Dix ans, ça commençait à faire long, et certains croyaient lire implicitement dans cette parenthèse, une séparation. Mais les revoilà. « Il était temps de répondre à la question "pause ou pas pause?" C’était le moment,» a expliqué le chanteur Gaétan Roussel à 20 Minutes. Mais lorsque cette éventualité s’est posée à eux à la suite d’une reformation du groupe pour Alcaline sur France 2 en janvier 2014, l’unanimité ne l’a pas remporté.

« Lors de ce processus de réflexion, on s’est rendu compte qu’on était plutôt trois à aller dans une même direction, et pas quatre », confie Arnaud Samuel, le violoniste. « Ça s’est fait comme ça, comme ça arrive dans pas mal d’histoires de groupe, ou de couple. Et ça a bien sûr été douloureux et triste ». Mais pas au point de baisser les bras.

Anomalie à trois têtes

« Anomalie, ça peut faire allusion aux accidents de parcours dans la vie. Se retrouver à trois, c’est une contrainte, un accident, mais aussi un nouveau point de départ », analyse-t-il. Pensé et conçu entre Paris, Berlin, Brighton et les Alpilles, ce 4e album accueille des nouveautés mélodiques - électro notamment, afin de combler le vide du batteur —, tout en gardant les éléments originels qui ont fait le succès de Louise Attaque : ritournelles, violon effréné et la voix si reconnaissable de Gaétan Roussel.

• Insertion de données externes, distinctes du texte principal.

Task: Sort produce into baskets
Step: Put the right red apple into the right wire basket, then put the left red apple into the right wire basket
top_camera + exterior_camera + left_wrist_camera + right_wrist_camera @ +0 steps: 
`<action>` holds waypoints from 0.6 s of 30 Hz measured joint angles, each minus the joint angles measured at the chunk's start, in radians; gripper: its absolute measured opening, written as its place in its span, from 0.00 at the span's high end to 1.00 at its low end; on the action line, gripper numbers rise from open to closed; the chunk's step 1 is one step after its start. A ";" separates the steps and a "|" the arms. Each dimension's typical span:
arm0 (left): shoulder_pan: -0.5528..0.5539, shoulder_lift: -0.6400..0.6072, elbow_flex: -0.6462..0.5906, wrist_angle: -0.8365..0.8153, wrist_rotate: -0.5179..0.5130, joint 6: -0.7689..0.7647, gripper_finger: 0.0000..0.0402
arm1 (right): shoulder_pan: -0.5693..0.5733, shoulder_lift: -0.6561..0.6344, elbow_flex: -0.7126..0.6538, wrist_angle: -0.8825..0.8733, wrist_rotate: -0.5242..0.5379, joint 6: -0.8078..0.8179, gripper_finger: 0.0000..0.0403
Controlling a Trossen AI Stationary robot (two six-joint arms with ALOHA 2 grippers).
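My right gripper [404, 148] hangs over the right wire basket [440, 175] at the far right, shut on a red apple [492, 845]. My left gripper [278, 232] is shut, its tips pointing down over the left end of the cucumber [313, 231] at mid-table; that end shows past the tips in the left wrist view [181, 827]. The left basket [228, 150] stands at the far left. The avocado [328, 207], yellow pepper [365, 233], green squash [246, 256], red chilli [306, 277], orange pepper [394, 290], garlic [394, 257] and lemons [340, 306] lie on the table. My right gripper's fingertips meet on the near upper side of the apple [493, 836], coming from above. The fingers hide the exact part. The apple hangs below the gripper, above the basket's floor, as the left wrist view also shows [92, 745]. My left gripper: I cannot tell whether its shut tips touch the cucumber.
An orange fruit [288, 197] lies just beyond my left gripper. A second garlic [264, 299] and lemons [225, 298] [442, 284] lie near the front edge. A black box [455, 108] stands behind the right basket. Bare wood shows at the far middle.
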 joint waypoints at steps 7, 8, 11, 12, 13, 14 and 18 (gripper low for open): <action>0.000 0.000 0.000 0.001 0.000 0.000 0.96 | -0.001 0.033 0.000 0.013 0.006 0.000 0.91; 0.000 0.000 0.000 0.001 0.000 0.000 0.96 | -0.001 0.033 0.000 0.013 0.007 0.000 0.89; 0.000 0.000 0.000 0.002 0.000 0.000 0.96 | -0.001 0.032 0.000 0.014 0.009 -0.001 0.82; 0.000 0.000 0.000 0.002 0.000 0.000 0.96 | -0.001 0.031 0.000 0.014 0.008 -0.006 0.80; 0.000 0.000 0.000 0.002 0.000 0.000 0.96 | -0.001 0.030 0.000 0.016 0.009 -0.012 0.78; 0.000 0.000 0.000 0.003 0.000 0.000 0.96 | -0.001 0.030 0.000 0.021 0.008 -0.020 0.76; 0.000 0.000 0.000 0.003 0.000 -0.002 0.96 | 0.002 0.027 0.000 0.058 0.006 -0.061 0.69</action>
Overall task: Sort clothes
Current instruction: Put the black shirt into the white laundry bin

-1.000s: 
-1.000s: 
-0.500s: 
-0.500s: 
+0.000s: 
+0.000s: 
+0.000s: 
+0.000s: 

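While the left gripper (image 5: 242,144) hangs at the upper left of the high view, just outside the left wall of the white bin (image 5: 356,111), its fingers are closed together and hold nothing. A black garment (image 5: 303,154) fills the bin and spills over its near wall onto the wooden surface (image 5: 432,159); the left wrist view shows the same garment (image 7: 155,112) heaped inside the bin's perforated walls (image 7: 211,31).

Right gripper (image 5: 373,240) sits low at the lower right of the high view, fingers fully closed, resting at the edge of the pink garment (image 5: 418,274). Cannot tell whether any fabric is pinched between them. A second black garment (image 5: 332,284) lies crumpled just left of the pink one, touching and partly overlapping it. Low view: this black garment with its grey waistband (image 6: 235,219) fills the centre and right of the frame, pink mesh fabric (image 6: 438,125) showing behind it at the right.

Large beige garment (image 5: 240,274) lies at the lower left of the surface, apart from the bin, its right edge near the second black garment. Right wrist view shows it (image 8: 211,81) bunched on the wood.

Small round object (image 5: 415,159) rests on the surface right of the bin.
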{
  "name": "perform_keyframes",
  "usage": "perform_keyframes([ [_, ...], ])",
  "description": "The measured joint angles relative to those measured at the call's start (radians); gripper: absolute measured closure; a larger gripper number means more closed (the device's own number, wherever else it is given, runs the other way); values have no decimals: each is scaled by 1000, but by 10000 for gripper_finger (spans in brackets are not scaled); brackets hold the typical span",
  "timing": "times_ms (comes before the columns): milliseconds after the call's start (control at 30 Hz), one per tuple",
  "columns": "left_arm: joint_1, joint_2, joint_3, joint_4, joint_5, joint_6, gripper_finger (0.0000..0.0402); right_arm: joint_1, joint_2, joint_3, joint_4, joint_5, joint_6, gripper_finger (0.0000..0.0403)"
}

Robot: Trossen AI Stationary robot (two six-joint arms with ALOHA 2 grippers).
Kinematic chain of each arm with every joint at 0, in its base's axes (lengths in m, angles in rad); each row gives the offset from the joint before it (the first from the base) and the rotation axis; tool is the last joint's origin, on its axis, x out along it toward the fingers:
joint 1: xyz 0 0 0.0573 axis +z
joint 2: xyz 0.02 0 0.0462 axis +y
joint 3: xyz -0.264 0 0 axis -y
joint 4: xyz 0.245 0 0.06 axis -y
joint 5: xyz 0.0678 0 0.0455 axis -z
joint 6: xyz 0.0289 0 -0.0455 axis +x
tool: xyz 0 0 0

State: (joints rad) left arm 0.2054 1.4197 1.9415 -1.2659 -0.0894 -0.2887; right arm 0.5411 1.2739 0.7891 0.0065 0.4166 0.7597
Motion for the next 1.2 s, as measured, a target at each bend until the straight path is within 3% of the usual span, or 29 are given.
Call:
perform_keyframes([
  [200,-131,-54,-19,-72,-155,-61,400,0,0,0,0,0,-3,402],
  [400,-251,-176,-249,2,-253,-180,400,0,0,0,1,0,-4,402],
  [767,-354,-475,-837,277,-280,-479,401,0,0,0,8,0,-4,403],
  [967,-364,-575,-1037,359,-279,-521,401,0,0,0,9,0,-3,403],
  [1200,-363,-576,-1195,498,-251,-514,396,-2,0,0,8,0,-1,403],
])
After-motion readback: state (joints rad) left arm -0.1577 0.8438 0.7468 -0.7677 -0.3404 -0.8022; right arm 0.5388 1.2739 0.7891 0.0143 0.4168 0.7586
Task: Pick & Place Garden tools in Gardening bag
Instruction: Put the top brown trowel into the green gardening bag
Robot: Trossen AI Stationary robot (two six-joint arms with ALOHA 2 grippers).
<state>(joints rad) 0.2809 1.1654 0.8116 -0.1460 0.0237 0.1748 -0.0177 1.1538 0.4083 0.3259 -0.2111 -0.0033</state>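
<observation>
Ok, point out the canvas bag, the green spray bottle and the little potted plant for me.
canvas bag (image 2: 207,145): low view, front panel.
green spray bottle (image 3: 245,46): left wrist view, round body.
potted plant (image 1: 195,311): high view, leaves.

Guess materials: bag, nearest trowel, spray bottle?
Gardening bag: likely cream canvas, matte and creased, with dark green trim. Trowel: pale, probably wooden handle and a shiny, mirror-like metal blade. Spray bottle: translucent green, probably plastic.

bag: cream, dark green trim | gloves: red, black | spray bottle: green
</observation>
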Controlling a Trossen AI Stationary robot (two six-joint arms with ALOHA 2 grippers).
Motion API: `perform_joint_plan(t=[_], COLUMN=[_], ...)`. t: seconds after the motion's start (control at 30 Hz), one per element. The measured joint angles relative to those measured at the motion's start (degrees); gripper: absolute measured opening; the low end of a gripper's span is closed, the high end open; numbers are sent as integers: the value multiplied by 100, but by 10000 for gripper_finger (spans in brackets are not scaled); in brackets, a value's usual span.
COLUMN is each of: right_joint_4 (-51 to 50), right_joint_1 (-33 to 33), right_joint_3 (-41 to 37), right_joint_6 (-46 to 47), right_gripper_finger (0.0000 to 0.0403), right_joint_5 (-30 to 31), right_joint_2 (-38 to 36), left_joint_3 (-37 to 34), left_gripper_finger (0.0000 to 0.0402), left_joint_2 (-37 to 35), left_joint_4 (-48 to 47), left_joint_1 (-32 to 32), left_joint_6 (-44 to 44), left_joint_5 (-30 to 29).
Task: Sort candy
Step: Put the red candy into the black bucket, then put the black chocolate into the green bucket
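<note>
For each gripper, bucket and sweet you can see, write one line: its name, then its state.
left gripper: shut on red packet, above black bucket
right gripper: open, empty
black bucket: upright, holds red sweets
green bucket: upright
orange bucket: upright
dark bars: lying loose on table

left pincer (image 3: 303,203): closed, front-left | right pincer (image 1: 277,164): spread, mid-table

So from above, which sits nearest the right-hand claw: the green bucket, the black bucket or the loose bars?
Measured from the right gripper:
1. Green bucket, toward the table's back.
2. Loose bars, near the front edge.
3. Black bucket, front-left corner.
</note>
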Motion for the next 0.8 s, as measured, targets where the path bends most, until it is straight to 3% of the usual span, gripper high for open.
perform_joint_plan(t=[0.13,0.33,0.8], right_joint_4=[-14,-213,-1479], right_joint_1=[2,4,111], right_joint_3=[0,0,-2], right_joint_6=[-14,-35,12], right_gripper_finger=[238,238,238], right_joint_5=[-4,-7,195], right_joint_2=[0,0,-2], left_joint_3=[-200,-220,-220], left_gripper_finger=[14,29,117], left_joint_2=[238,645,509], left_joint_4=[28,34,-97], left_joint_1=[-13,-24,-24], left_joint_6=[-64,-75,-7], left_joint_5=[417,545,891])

« On s’est poussé les uns les autres à ne pas reproduire la même chose qu’avant, même s’il reste nos propres identités et l’ADN du groupe. Mais on a essayé de faire en sorte de ne pas s’appuyer sur le passé », explique le violoniste. De ce quatrième album, se dégagent au final un sentiment d’urgence et une forte mélancolie. « Nous l’avons écrit en 2015, ça c’est sûr », admet Gaétan Roussel, faisant allusion aux événements tragiques.

Un petit tour et puis s’en vont ?

« Toutes les pages, un jour ou l’autre, se tournent », clame le chanteur dans Un peu de patience, « il fallait que je te le dise, je vais m’en aller doucement, faut qu’on arrête, on s’épuise, faut qu’on se sauve à présent », déclare-t-il dans Du grand banditisme.

Un dernier album avant de tirer sa révérence ? « Un jour ou l’autre, oui », plaisante-t-il en préservant le mystère. Mais visiblement pas maintenant. Car avec la sortie d’Anomalie, l’heure est aussi à la scène. A partir du 27 février, Louise Attaque part en tournée à travers la France et renoue avec le live qui lui est si cher. « A chaque construction d’album on s’imagine sur scène », explique Arnaud Samuel, « ça a toujours été notre but ». Et au vu du nombre de concerts déjà complets, les fans semblent avoir accepté illico leur invitation.